Task requirements
Copy the following listing word for word.

Source data

┄┄┄┄┄┄┄┄┄┄

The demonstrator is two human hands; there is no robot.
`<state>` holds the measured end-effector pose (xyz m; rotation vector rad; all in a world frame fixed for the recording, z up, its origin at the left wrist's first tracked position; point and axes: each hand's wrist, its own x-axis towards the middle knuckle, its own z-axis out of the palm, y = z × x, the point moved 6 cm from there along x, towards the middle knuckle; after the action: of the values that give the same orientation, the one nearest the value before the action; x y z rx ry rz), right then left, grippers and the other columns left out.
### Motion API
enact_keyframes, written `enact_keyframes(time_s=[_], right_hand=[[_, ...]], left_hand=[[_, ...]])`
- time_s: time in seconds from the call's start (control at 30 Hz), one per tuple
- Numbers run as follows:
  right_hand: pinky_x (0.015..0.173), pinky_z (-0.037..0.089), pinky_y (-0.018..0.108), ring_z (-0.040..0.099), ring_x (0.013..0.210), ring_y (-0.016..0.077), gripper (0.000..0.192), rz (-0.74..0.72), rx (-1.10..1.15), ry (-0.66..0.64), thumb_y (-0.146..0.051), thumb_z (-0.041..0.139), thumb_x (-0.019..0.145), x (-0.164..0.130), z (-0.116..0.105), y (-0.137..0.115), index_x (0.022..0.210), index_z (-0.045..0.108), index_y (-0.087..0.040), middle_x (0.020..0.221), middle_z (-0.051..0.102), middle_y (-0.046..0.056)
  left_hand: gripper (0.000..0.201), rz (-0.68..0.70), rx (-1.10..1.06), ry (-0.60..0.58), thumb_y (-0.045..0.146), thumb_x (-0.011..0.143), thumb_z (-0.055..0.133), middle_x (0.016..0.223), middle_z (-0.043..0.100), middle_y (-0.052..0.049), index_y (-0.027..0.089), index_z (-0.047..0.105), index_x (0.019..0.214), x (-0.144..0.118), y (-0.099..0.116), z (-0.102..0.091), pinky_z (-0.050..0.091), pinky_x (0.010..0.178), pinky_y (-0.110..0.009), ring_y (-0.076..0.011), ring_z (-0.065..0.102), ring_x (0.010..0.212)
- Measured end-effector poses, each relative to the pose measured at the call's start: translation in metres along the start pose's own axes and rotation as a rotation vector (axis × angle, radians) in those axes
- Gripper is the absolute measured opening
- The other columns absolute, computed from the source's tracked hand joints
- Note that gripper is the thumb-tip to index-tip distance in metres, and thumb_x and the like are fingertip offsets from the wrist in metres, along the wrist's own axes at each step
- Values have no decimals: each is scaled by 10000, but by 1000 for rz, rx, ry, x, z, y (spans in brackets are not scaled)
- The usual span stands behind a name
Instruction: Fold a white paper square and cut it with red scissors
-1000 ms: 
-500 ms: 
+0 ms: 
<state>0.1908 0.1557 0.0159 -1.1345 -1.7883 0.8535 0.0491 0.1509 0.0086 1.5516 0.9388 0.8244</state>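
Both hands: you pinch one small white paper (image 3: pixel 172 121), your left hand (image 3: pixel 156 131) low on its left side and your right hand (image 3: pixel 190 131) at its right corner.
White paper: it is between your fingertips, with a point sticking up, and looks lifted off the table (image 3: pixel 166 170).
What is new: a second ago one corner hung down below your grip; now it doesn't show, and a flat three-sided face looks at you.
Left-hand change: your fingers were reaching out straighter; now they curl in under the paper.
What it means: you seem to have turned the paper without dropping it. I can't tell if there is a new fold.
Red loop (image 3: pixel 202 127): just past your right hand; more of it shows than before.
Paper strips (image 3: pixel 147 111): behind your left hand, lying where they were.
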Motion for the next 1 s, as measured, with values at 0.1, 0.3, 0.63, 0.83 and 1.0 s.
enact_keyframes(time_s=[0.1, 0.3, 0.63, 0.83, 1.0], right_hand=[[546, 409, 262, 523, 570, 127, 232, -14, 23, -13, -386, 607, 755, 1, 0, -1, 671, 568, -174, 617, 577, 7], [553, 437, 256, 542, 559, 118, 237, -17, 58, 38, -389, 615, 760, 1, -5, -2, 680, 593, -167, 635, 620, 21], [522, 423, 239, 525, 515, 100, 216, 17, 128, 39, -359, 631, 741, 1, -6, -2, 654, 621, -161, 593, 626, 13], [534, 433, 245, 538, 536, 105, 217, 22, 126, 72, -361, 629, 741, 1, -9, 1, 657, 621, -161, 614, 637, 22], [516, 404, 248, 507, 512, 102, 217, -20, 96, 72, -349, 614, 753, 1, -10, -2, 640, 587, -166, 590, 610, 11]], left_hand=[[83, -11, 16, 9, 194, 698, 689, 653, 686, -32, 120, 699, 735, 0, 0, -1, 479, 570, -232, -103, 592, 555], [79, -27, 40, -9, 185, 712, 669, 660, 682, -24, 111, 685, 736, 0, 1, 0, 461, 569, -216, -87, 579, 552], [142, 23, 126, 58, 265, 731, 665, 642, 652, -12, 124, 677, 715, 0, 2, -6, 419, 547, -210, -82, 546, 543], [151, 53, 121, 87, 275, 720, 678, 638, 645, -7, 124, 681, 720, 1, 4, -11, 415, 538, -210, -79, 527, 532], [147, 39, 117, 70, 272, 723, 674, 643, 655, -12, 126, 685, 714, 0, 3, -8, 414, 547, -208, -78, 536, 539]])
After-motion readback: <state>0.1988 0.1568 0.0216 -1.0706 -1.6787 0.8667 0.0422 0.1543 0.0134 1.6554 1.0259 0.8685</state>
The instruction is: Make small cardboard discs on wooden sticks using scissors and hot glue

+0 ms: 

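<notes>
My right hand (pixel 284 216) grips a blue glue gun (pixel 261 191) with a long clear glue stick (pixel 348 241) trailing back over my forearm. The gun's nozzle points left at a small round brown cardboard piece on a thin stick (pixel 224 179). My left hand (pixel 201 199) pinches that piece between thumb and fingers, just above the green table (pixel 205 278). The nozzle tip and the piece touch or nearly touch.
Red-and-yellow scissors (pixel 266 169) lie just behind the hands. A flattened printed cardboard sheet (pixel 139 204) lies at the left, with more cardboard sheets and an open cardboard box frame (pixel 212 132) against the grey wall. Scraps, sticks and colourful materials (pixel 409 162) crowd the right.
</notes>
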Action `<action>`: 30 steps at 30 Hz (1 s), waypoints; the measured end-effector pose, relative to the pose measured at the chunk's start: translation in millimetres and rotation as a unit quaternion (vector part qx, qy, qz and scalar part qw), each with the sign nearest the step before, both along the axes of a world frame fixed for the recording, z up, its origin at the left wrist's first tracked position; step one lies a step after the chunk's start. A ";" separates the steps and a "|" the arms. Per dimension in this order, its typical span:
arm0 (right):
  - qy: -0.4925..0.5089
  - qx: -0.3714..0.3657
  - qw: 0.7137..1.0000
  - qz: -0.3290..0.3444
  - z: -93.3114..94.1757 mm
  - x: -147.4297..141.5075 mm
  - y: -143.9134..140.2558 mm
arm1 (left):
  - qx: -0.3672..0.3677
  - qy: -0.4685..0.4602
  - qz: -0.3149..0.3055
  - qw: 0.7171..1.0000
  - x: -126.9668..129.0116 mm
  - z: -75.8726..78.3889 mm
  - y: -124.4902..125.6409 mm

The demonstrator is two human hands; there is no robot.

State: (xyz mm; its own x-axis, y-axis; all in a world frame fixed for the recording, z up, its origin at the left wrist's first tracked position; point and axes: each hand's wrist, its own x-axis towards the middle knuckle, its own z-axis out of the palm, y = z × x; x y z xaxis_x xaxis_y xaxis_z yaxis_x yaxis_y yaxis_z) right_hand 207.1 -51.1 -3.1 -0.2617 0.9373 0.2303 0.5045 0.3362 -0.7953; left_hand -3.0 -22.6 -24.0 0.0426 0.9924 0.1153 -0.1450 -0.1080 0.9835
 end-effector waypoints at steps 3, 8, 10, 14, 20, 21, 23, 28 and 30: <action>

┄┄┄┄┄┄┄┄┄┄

Output for this task
The demonstrator is two human hands; there is no robot.
`<state>` holds the measured end-effector pose (xyz m; rotation vector rad; all in a world frame fixed for the recording, z up, its origin at the left wrist's first tracked position; point and axes: each hand's wrist, its own x-axis towards the middle knuckle, its own z-axis out of the palm, y = z × x, the point moved 6 cm from there along x, towards the middle knuckle; after the action: of the values that give the same orientation, the one nearest the value before the action; x y z rx ry rz), right then left, grippers and the other columns left out.
### Motion API
enact_keyframes, written `enact_keyframes(time_s=[_], right_hand=[[_, ...]], left_hand=[[_, ...]])`
- time_s: time in seconds from the call's start (control at 30 Hz), one per tuple
- Numbers run as follows:
  right_hand: pinky_x (0.015..0.173), pinky_z (-0.037..0.089), pinky_y (-0.018..0.108), ring_z (-0.040..0.099), ring_x (0.013..0.210), ring_y (-0.016..0.077), gripper (0.000..0.192), rz (-0.74..0.72), rx (-1.10..1.15), ry (-0.66..0.64), thumb_y (-0.146..0.051), thumb_z (-0.041..0.139), thumb_x (-0.019..0.145), x (-0.164..0.130), z (-0.116..0.105), y (-0.137..0.115), index_x (0.022..0.210), index_z (-0.045..0.108), index_y (-0.087..0.040), middle_x (0.020..0.221), middle_z (-0.051..0.102), middle_y (-0.046..0.056)
  left_hand: gripper (0.000..0.201), rz (-0.68..0.70), rx (-1.10..1.06), ry (-0.60..0.58), thumb_y (-0.045..0.146), thumb_x (-0.011..0.143), thumb_z (-0.055..0.133), middle_x (0.016..0.223), middle_z (-0.043..0.100), middle_y (-0.052..0.049), index_y (-0.027..0.089), index_z (-0.047..0.105), index_x (0.019..0.214), x (-0.144..0.118), y (-0.099..0.116), z (-0.102..0.091), pinky_z (-0.050..0.091), pinky_x (0.010..0.178), pinky_y (-0.110..0.009), ring_y (-0.076..0.011), ring_z (-0.065..0.102), ring_x (0.010..0.212)
- Measured end-effector poses, each relative to the pose measured at the call's start: translation in metres along the start pose's own axes and rotation as a rotation vector (axis × angle, radians) in those axes
- Gripper is the absolute measured opening
- The other columns absolute, computed from the source's tracked hand joints
- Note that gripper is the thumb-tip to index-tip distance in metres, and thumb_x and the like are fingertip offsets from the wrist in metres, along the wrist's own axes at each step
- Values have no decimals: each is scaled by 10000, but by 1000 for rz, rx, ry, x, z, y (spans in brackets are not scaled)
- The usual span stands behind a name
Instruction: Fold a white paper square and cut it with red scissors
-1000 ms: 
-500 ms: 
+0 ms: 
<state>0.1908 0.1557 0.0159 -1.1345 -1.7883 0.8535 0.0491 0.1509 0.0086 1.5516 0.9388 0.8244</state>
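Both hands: you pinch one small white paper (image 3: pixel 172 121), your left hand (image 3: pixel 156 131) low on its left side and your right hand (image 3: pixel 190 131) at its right corner.
White paper: it is between your fingertips, with a point sticking up, and looks lifted off the table (image 3: pixel 166 170).
What is new: a second ago one corner hung down below your grip; now it doesn't show, and a flat three-sided face looks at you.
Left-hand change: your fingers were reaching out straighter; now they curl in under the paper.
What it means: you seem to have turned the paper without dropping it. I can't tell if there is a new fold.
Red loop (image 3: pixel 202 127): just past your right hand; more of it shows than before.
Paper strips (image 3: pixel 147 111): behind your left hand, lying where they were.
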Motion for the next 1 s, as measured, with values at 0.1, 0.3, 0.63, 0.83 and 1.0 s.
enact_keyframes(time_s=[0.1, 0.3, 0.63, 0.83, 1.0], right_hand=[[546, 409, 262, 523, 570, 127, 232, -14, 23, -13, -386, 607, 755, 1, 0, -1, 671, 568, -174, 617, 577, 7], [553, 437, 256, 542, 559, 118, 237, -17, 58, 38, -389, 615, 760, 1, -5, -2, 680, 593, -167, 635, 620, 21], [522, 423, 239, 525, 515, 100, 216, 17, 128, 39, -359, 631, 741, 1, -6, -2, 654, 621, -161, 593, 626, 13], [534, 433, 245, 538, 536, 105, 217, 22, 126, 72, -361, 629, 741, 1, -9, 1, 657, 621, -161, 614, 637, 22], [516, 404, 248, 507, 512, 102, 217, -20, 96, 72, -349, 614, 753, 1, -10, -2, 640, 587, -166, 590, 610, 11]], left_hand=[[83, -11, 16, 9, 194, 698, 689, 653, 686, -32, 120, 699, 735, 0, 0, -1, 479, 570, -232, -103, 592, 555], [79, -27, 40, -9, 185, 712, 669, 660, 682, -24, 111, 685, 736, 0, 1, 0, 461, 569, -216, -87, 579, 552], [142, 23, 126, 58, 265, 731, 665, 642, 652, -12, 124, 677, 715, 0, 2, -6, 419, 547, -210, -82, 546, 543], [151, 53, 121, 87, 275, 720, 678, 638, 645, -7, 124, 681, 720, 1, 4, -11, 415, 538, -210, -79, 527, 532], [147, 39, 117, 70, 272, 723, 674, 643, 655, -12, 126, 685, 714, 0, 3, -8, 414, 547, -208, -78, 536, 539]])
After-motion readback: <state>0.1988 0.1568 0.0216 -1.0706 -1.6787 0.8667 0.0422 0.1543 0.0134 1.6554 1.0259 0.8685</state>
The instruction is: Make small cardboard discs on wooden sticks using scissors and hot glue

+0 ms: 

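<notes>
My right hand (pixel 284 216) grips a blue glue gun (pixel 261 191) with a long clear glue stick (pixel 348 241) trailing back over my forearm. The gun's nozzle points left at a small round brown cardboard piece on a thin stick (pixel 224 179). My left hand (pixel 201 199) pinches that piece between thumb and fingers, just above the green table (pixel 205 278). The nozzle tip and the piece touch or nearly touch.
Red-and-yellow scissors (pixel 266 169) lie just behind the hands. A flattened printed cardboard sheet (pixel 139 204) lies at the left, with more cardboard sheets and an open cardboard box frame (pixel 212 132) against the grey wall. Scraps, sticks and colourful materials (pixel 409 162) crowd the right.
</notes>
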Action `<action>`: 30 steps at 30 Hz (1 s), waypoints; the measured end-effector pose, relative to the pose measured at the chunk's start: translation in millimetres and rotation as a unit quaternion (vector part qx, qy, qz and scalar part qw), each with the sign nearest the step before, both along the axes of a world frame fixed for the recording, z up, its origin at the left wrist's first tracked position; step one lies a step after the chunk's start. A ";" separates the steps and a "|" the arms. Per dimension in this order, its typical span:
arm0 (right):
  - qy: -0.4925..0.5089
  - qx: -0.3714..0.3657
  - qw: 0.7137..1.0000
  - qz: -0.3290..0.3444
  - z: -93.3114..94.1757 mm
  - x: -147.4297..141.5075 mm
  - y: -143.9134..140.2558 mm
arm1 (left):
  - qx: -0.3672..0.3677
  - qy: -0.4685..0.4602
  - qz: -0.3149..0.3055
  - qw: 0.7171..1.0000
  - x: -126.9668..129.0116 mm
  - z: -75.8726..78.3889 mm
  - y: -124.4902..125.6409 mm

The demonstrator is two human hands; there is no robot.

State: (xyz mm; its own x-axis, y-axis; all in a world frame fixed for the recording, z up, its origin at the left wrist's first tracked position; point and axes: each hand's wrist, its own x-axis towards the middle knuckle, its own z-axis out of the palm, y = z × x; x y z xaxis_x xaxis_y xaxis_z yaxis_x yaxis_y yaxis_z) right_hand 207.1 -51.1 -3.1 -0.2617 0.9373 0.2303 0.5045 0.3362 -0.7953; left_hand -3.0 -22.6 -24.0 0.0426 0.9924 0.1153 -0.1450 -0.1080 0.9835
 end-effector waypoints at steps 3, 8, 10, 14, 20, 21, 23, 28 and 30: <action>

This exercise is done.